Il faut alors consulter rapidement son ou sa médecin. Le rôle de l’entourage est très important certes, mais il ne peut pas tout. Si on a vraiment du mal à remonter la pente, on ne minimise pas, et on prend rendez-vous avec un ou une spécialiste. Il nous prescrira un traitement et un soutien de psychothérapie.

Un syndrome dépressif se manifeste par de la tristesse, souvent une grande irritabilité, un manque de motivation, un ralentissement de "l’élan de vie", des insomnies, accompagnés ou non de symptômes psychosomatiques divers (maux de dos, migraines, palpitations et impression de douleurs diffuses…). La maladie entraîne aussi des perturbations dans la relation entre la mère et son jeune enfant.

Dépistée au plus tôt, la dépression postnatale peut être traitée efficacement. Le traitement comporte un suivi plus ou moins long par un ou une médecin (psychiatre ou généraliste), ainsi que la prescription d’antidépresseurs et d’anxiolytiques. Ces médicaments sont indispensables pour retrouver le sommeil et l’équilibre de l’humeur. Seul problème, ils risquent d’entraîner une dépendance et ne sont pas compatibles avec l’allaitement. Le médecin peut prescrire ou mener avec la jeune mère une psychothérapie, afin de rechercher les causes profondes de ce mal-être. À chacune de choisir ce qui lui convient le mieux.

Combien de temps dure le post-partum ?

Il est médicalement admis que le post-partum dure 45 jours, mais de plus en plus de spécialistes estiment que trois années, en moyenne, sont nécessaires pour que les bouleversements hormonaux et sociaux liés à la grossesse, puis à l’accouchement, deviennent de l’ordre du quotidien.

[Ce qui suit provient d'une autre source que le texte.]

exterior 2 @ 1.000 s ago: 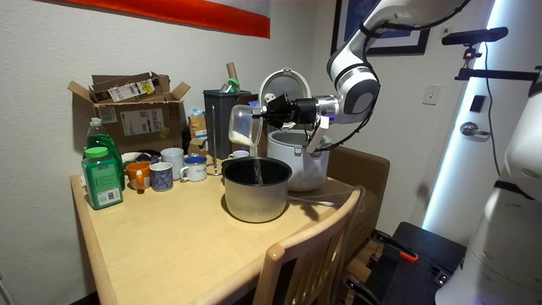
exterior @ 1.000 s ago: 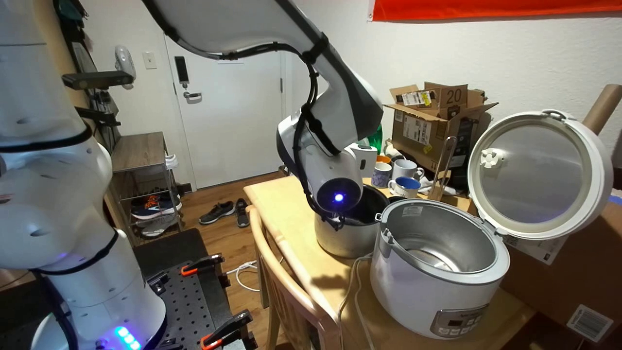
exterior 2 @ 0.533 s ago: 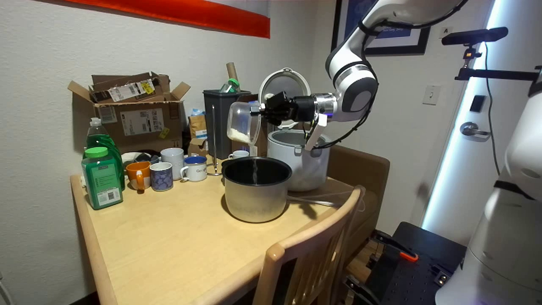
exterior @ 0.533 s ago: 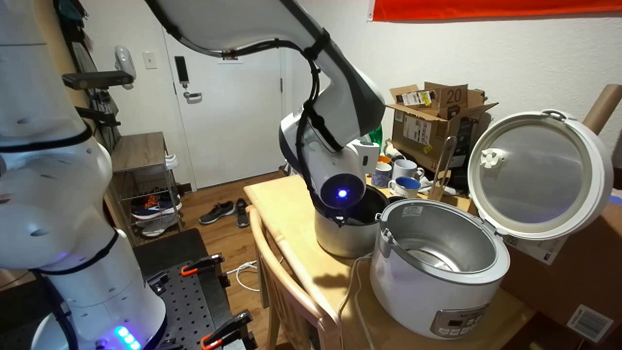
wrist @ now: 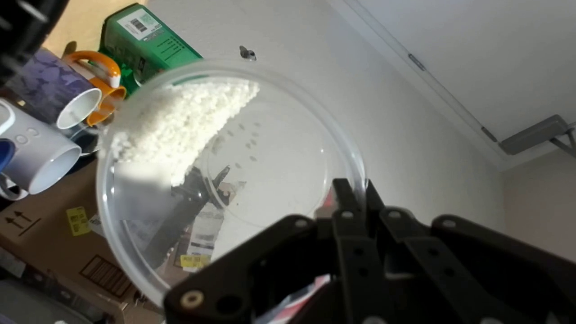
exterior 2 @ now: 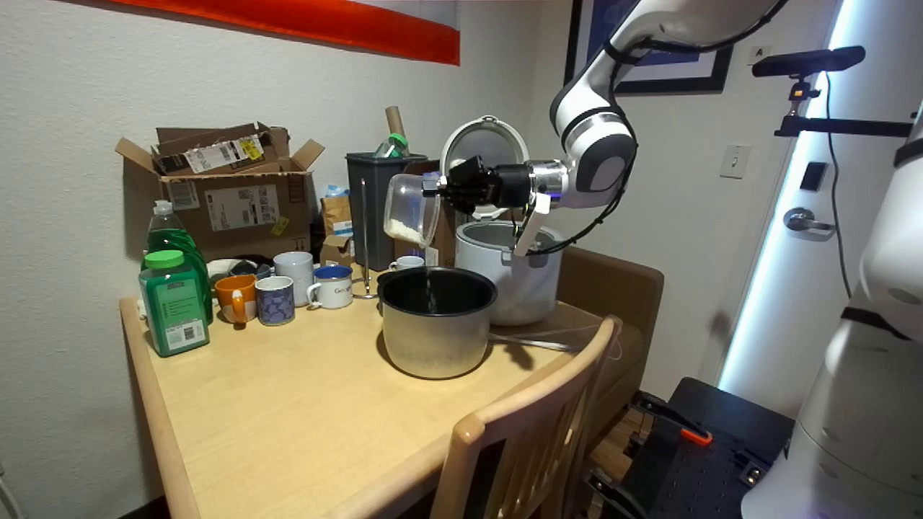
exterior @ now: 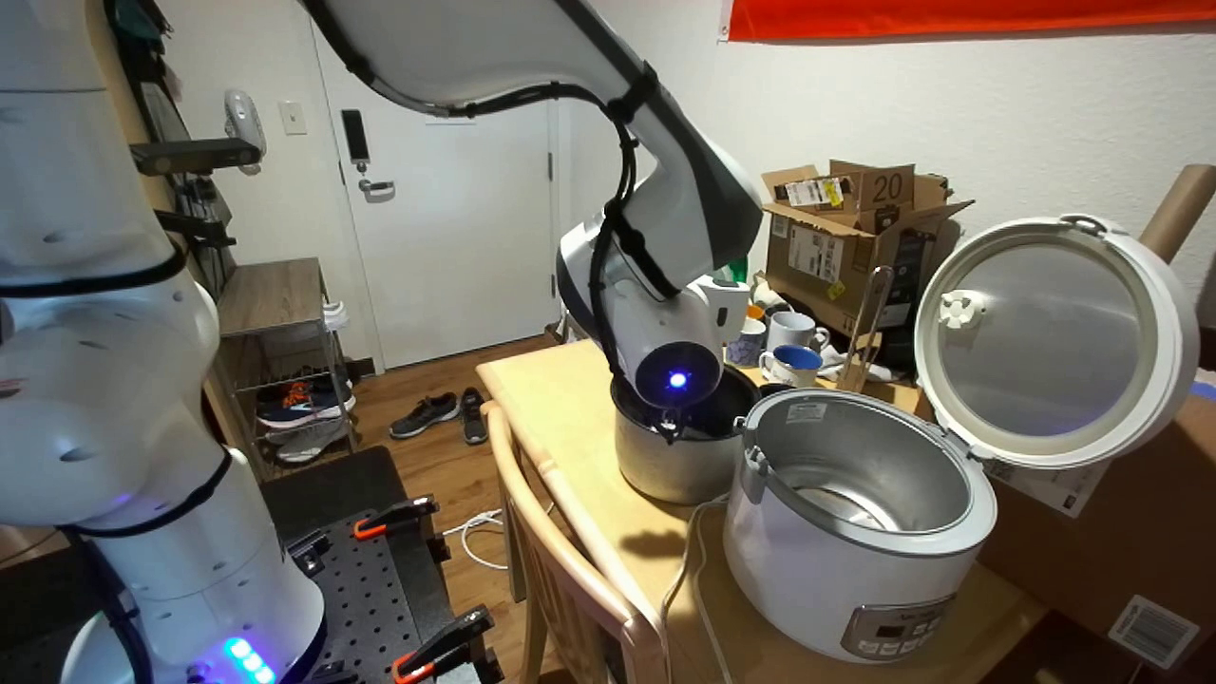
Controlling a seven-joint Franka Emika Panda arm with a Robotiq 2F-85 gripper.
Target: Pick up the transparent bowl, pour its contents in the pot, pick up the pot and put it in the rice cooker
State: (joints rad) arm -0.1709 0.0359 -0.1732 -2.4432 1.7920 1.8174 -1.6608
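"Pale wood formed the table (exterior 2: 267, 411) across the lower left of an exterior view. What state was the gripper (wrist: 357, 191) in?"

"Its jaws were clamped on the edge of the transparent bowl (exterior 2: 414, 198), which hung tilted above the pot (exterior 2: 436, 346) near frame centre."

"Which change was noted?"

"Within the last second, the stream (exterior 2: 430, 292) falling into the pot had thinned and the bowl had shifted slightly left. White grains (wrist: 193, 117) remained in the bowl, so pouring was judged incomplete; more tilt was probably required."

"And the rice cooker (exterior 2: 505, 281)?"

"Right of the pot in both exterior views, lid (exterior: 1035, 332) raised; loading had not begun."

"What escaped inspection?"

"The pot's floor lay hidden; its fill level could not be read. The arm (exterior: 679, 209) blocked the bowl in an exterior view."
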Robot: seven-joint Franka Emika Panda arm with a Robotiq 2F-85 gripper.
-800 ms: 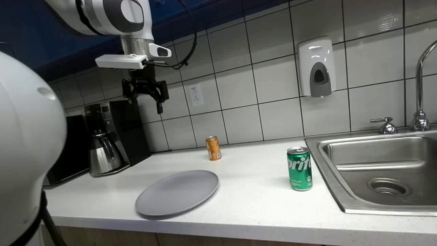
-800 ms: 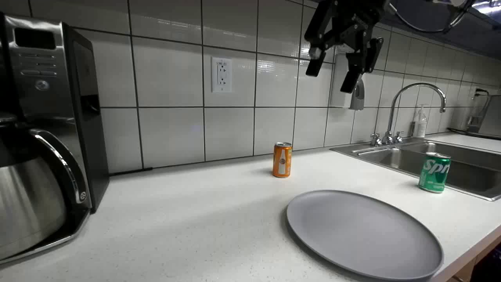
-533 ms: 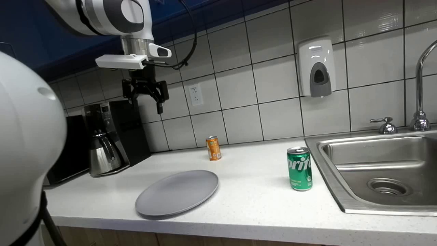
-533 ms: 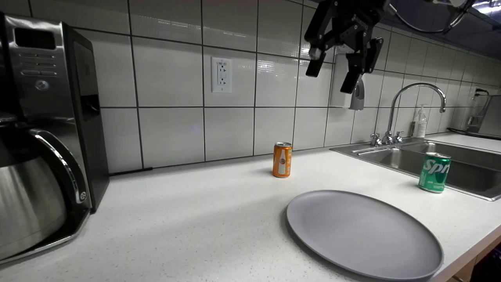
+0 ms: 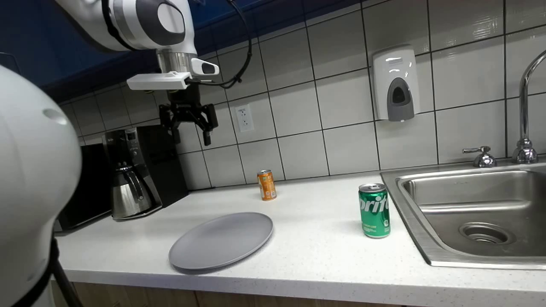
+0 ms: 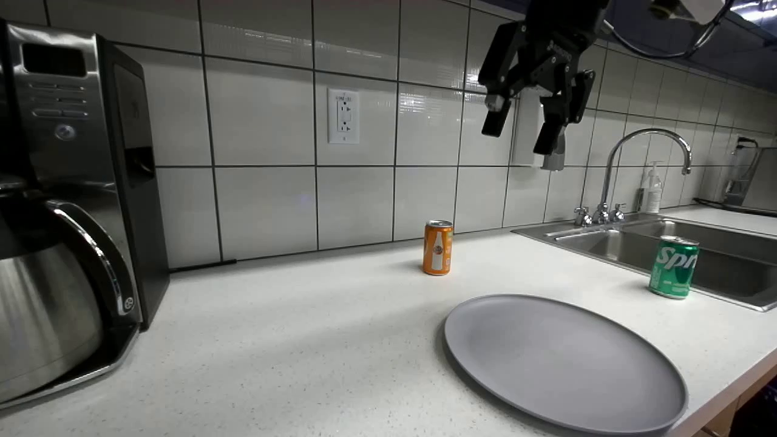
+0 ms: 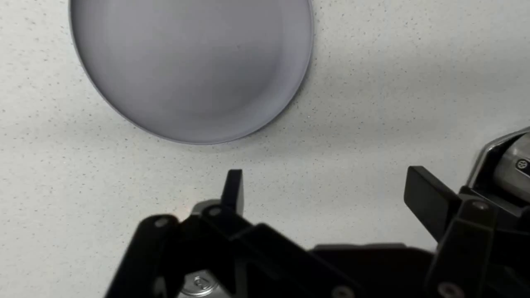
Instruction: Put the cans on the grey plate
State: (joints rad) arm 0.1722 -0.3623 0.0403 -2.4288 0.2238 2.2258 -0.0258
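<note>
White and speckled, the surface (image 6: 273,340) carries the matte grey plate (image 6: 564,364), with nothing on it yet: the whole task seems left. The pincer (image 6: 516,142) hangs overhead, spread, holding nothing. Off the plate, the green can (image 5: 374,213) stands upright, silver-topped; the slimmer orange can (image 5: 267,186) stands likewise.

We see coffee maker (image 6: 73,145), steel pot (image 5: 127,200) in it, outlet (image 6: 344,116) and white dispenser (image 5: 396,83) on tiled wall (image 5: 344,100), steel sink (image 5: 416,221), curved faucet (image 5: 524,111), pump bottle (image 6: 652,193) near faucet.
</note>
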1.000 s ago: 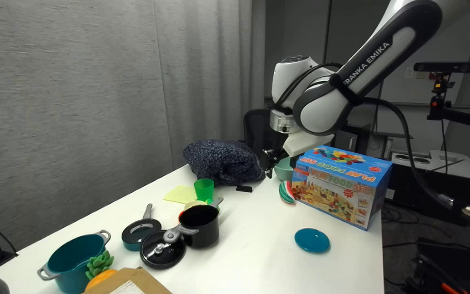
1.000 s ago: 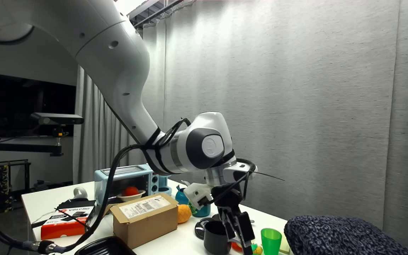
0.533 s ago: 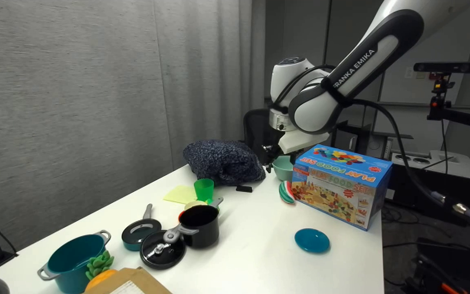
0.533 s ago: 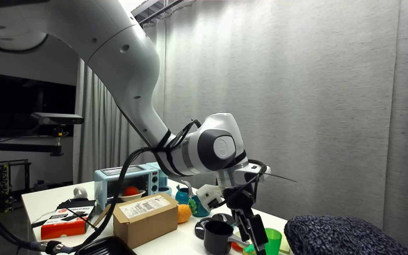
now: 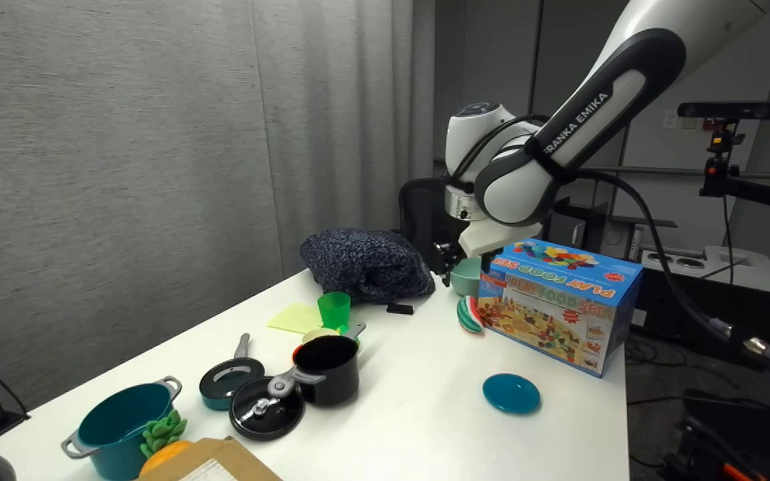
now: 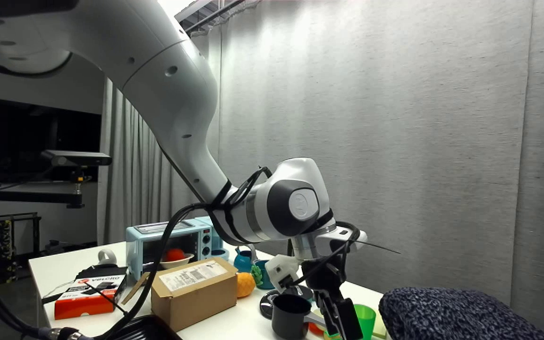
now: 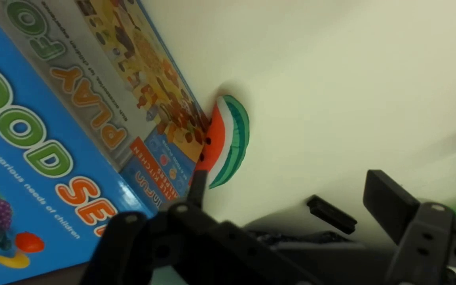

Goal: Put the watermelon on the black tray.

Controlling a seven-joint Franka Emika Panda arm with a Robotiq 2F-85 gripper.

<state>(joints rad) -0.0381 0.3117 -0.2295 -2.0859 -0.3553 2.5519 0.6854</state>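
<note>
The watermelon (image 5: 470,314) is a toy slice with red flesh, white band and green striped rind. It lies on the white table against the colourful play food box. In the wrist view the watermelon (image 7: 232,138) is left of centre. My gripper (image 5: 466,274) is open and empty, above the table near the box and behind the watermelon. In the wrist view the gripper (image 7: 286,178) has its fingers wide apart, and the left fingertip overlaps the slice's lower end. The black tray (image 6: 151,326) is at the bottom edge of an exterior view, partly cut off and behind a cable.
The play food box (image 5: 552,307) stands close beside the gripper. A pale green bowl (image 5: 466,284) is behind it. A dark sweater (image 5: 365,264), a black block (image 5: 400,308), a green cup (image 5: 334,309), a black pot (image 5: 327,371) and a teal disc (image 5: 511,393) are around. A cardboard box (image 6: 194,293) adjoins the tray.
In an exterior view my arm has swung to the right and come a little lower. The gripper stays open. The watermelon, box and tray have not moved.
</note>
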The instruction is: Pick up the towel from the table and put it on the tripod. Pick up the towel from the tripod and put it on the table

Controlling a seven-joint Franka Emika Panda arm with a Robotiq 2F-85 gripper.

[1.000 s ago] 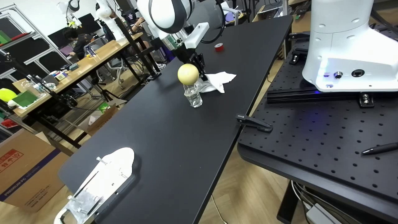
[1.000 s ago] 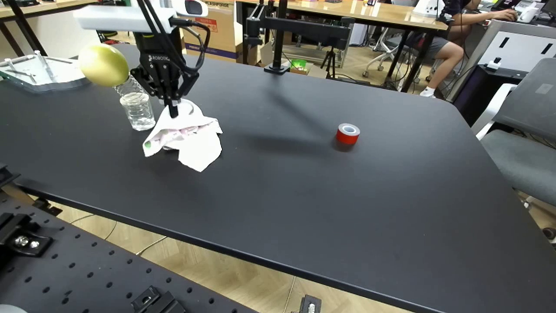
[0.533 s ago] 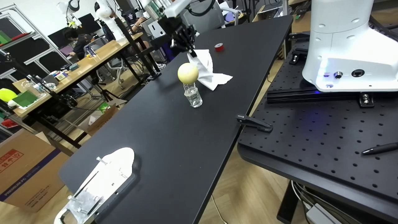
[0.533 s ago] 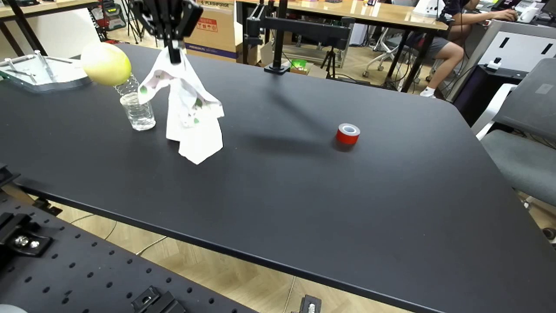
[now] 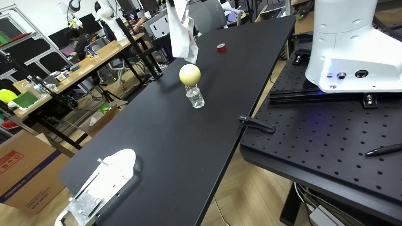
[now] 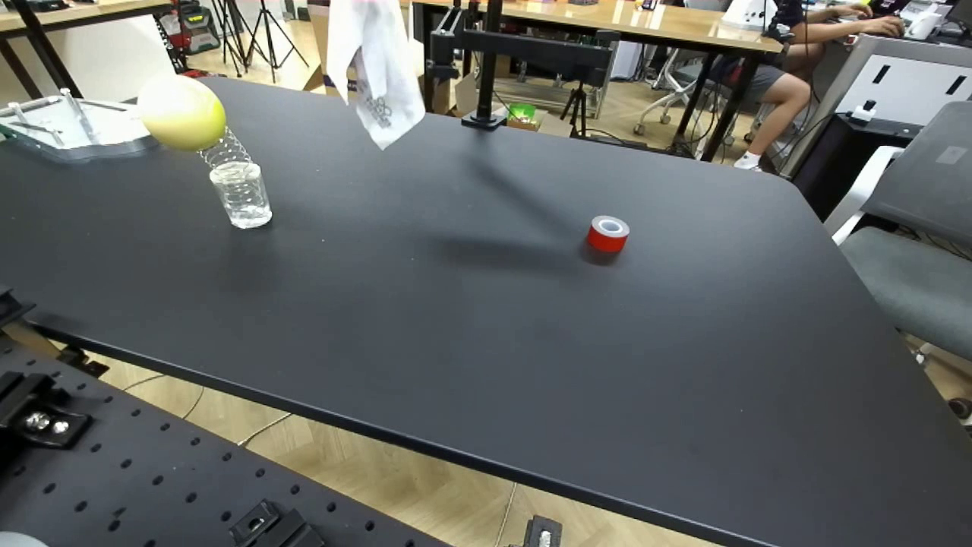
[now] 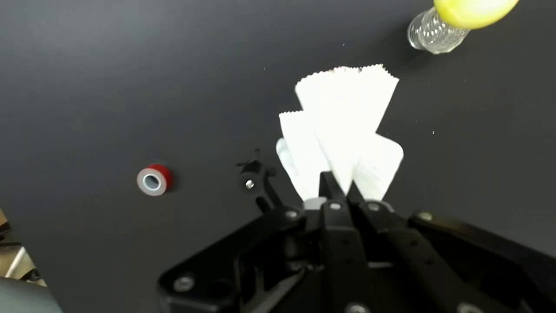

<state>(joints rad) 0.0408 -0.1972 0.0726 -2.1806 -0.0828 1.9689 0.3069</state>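
One towel [image 6: 387,68], aloft over the table [image 6: 486,327], toward its far side in an exterior view; my gripper [image 7: 343,187] is closed narrow on a gathered fold, zigzag edges fanning loose in the wrist view; a pinch on one bunch lets it hang long, which I judge will suit draping; the black stand [image 6: 488,72] at the far edge, right of the towel, I take for the task's tripod, with the hanging not yet done; a bottle [image 6: 241,194] at left presumably serves as seat for the yellow ball [image 6: 182,114] atop it; the tape roll [image 6: 607,234], at right, lies flat, so should not wander. Tally, outward: one black stand; one bottle; one yellow ball; one tape roll; one white board [image 6: 83,129], pegged, far left.
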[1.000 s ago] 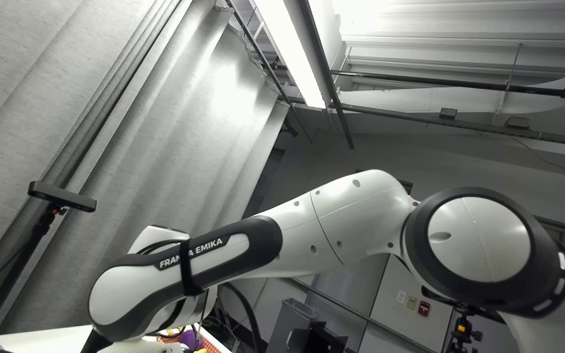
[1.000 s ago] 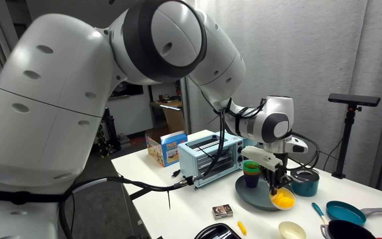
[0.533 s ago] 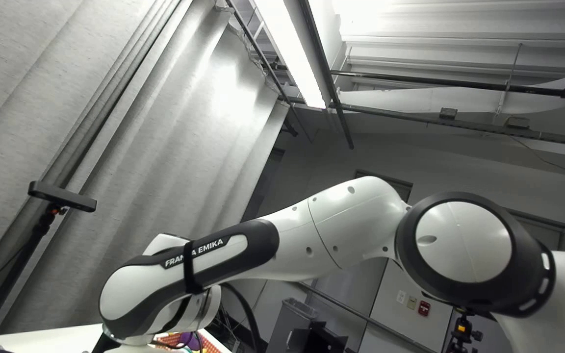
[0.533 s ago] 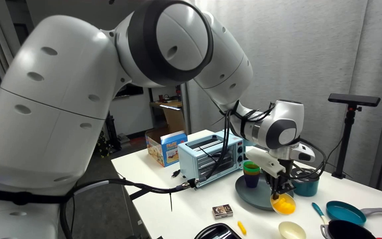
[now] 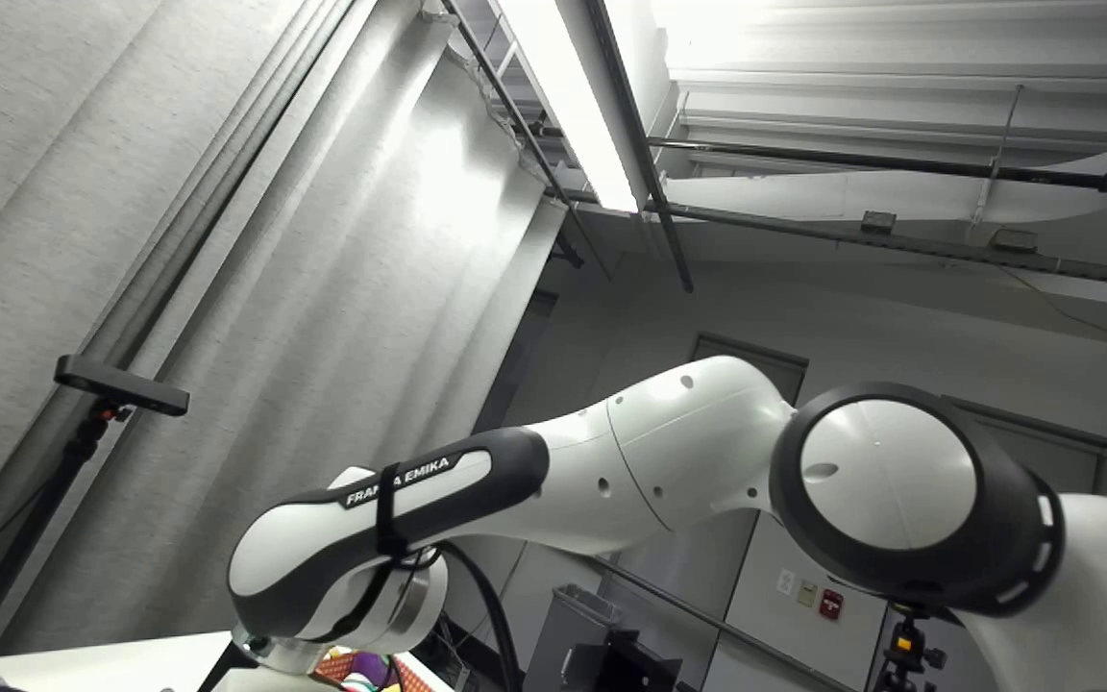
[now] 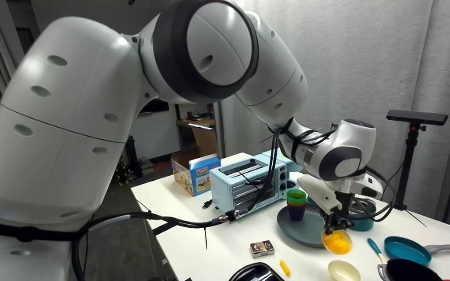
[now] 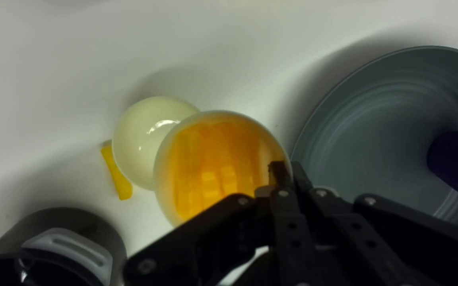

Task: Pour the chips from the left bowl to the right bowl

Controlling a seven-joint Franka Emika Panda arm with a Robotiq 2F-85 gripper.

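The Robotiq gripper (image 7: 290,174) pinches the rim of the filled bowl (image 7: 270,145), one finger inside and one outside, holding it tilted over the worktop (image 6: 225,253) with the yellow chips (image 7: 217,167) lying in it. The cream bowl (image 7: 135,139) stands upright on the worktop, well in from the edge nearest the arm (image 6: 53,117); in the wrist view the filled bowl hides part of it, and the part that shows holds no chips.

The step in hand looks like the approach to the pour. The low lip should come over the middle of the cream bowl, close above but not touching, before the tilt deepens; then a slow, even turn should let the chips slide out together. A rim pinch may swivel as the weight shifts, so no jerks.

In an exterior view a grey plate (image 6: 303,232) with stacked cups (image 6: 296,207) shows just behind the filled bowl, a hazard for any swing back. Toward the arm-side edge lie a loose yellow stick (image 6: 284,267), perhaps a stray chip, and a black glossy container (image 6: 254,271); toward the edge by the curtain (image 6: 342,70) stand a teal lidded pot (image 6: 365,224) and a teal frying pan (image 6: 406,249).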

Les papas peuvent-ils aussi faire un « baby-blues » ou une dépression post-natale ?

La dépression postnatale paternelle existe bel et bien. Elle toucherait même 4 % des jeunes papas.

J’ai fait un « baby blues » à l’arrivée de mon premier enfant, en ferai-je un à chaque naissance ?

Ce n’est pas parce que vous avez souffert d’un baby blues à la naissance de votre premier enfant que vous en aurez au deuxième, ou inversement ! Il n’y a pas de règle, car chaque naissance est particulière. Avec ce premier enfant, vous avez changé, la maternité n’est plus une inconnue, votre prochaine grossesse ne se déroulera pas non plus de la même façon… Alors restez sereine, mais si vous sentez que vous n’avez toujours pas « digéré » votre premier accouchement, n’hésitez pas à en parler à un ou une psychologue.